On the basis of specificity, Fischer suggested the Lock and Key hypothesis for the enzyme action. The specific enzyme molecules are bound to a specific substrate molecule. According to this lock and key hypothesis, an enzyme has a particular shape called a lock. The particular lock shape is opened by a particular key, specially designed for it. This model gives the specificity of enzymes.

Figure: Lock and key model

Induced Fit hypothesis

The Induced Fit hypothesis was proposed by Koshland in 1959. According to Koshland, the active sites of an enzyme are not rigid. This hypothesis states that the combination of a substrate with an enzyme induces changes in the structure of the enzyme. Now, it is fit for the Enzyme-substrate interaction.

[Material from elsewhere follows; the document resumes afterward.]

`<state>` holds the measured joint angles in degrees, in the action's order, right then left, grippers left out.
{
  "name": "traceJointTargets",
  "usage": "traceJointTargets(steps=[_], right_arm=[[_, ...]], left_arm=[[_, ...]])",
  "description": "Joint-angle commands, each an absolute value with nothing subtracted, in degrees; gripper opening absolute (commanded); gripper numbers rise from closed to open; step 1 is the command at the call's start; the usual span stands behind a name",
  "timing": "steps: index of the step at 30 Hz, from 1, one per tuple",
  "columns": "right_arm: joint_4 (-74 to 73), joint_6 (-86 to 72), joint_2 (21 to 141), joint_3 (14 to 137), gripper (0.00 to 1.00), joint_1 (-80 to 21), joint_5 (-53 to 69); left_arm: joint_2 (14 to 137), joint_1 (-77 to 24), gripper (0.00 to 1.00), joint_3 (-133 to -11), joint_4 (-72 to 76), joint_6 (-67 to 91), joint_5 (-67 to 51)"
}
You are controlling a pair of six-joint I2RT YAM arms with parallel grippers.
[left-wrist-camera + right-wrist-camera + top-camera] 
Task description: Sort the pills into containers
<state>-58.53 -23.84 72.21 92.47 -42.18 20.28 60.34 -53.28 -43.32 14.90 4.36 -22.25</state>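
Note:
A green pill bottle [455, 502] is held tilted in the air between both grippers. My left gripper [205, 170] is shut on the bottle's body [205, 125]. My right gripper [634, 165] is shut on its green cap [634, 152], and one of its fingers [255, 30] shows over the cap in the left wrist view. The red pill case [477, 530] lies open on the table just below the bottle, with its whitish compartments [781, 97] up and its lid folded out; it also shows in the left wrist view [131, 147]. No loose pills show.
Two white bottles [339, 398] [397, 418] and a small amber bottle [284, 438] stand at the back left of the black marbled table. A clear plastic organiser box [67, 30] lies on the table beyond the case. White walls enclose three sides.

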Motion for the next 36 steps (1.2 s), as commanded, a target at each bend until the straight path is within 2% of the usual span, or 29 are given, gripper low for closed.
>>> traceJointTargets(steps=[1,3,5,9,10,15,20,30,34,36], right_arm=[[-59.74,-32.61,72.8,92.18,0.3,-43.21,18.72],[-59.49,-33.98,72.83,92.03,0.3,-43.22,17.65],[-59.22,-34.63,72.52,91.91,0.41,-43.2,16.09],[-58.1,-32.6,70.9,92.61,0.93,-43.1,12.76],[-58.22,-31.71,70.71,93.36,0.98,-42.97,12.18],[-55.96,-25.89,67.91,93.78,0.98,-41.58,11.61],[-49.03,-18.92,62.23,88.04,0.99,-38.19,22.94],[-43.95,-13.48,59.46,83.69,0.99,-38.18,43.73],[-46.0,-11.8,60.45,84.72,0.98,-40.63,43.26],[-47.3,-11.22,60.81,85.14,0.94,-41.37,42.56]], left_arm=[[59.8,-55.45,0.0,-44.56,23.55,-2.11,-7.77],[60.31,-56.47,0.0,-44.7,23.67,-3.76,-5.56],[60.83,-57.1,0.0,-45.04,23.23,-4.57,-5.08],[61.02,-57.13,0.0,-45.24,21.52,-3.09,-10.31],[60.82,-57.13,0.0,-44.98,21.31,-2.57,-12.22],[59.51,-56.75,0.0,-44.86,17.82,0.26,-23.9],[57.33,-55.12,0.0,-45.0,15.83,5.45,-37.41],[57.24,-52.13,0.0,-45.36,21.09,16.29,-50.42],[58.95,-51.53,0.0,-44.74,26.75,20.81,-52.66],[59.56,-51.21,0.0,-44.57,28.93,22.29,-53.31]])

The change in the shape of the enzyme breaks the bond, which promotes the reaction. Enzymes are enabled to perform their catalytic functions effectively.

Figure: Induced fit hypothesis

The active site contains two groups: buttressing and catalytic. The buttressing group supports the substrate. The catalytic group weakens the bonds of reactants by nucleophilic and electrophilic forces. As the concentration of the substrate increases, the catalytic activity of the concentration of an enzyme will increase to the maximum rate Vmax. The concentration of the substrate at which the chemical reaction attains half of its maximum velocity, called the Michaelis-Menten constant(Km).

Enzymes commission number

An Enzyme’s commission number is called EC number, which gives a 4 digit code number to an enzyme. The four digits of Ec number are denoted as below,

• First digit – Class
• Second digit – subclass
• Third digit – Sub Sub Class
• Fourth digit – enzyme number in sub sub class.

Conclusion

In this article, we have seen enzyme action, enzyme inhibition, especially allosteric inhibition. Allosteric regulations take place in crucial biological reactions. The catalytic activity is explained with equations. Finally, we had clear knowledge about the two important hypotheses in enzyme action, such as the Lock and key hypothesis and the Induced fit hypothesis.